Ayşe Hanım: “Hırsızların rızkını Allah mı veriyor? Bu durumda hırsızlıkla elde edilen şey rızık mı oluyor? Hırsız, hırsızlıkla eğer kendine yazılmış rızkını yiyor ve burada bir suçlu aranıyorsa eğer; suçlu alın yazısı ya da malını korumayan mal sahibi olamaz mı? Hırsız neden suçlanıyor?”
Kaderi veya mal sahibini neden suçlayalım ki? Nasreddin Hocanın dediği gibi, hırsızın hiç mi suçu yok?
Hırsızın rızkını da, kâfirin rızkını da veren şüphesiz Cenâb-ı Allah’tır. Cenâb-ı Allah, “Yeryüzünde yürüyen ve kendi rızkını yüklenemeyen nice canlının ve sizin rızkınızı Allah verir”1 buyuruyor. Fakat Allah’ın rızk vermesi, kişiye hırsızlık yapma izni vermez. O kişi hırsızlık yapmasaydı rızkı yine verilecekti. Fakat helâl yoldan verilecekti ve o kişi karnını helâl yoldan doyuracaktı.
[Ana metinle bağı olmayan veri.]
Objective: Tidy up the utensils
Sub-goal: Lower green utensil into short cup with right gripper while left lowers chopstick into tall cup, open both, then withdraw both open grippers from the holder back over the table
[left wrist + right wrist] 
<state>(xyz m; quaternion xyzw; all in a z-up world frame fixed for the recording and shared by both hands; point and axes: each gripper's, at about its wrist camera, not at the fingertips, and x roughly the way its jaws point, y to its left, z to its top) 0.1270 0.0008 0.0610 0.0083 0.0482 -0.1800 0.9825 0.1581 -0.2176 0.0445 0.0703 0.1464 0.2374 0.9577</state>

Ne var ki o kişi yaptığı haram fiille helâl yoldan gelecek rızkını haram yoldan teslim aldı. Burada kişi yaptığı haram fiilinden dolayı sorumludur. Diğer yandan, Bediüzzaman Hazretlerinin ifadesiyle rızk ikidir:
1- Hakikî rızk. 2- Mecâzî rızk.
Hakikî rızk, kişinin, yaşaması için ona bağlı olduğu rızktır. Olmazsa yaşayamayacak. Hava gibi, güneş gibi, su gibi, yiyecek gibi. Bu rızk, Allah’ın taahhüdü altındadır. Bu rızk kesilmez. Mecâzî rızk ise görenek belâsıyla insanın tiryakisi olup terk edemediği, olmadan hayatın olmayacağını zannettiği, aslında lüks ve fanteziden ibaret olduğu için, olmadan da pekâlâ yaşadığı rızktır. Ki, Allah’ın taahhüdü altında değildir.2
Hırsız eğer ölümcül açlığını bastırma ölçüsünce çalmışsa, sadece bu durumda Allah katında muâf sayılabilir ve burada hırsızdan başka sorumlular da vardır. Meselâ komşular, akrabalar, insanlar derece derece bu hırsızlıktan sorumludurlar. “Dini yalanlayanı gördün mü? İşte o, yetimi itip kakar; yoksulu doyurmaya teşvik etmez”3 buyuran Cenâb-ı Allah ve “Komşusu aç iken tok yatan bizden değildir” buyuran Peygamber Efendimiz (asm), aç insanın ve aç komşunun doyurulma yükümlülüğünü tok insanlara ve tok komşuya veriyor. Hakikî rızka aracı olduğu için de komşular ve derece derece insanlar Allah’ın rızasını kazanacaklar, yüksek sevap ve feyiz elde edeceklerdir. Keza, bu hırsızın hakkını yiyen zalimlerden tutun, hırsıza doğru eğitim vermeyen toplum fertlerine kadar hırsızın hırsızlığında suç ortakları vardır.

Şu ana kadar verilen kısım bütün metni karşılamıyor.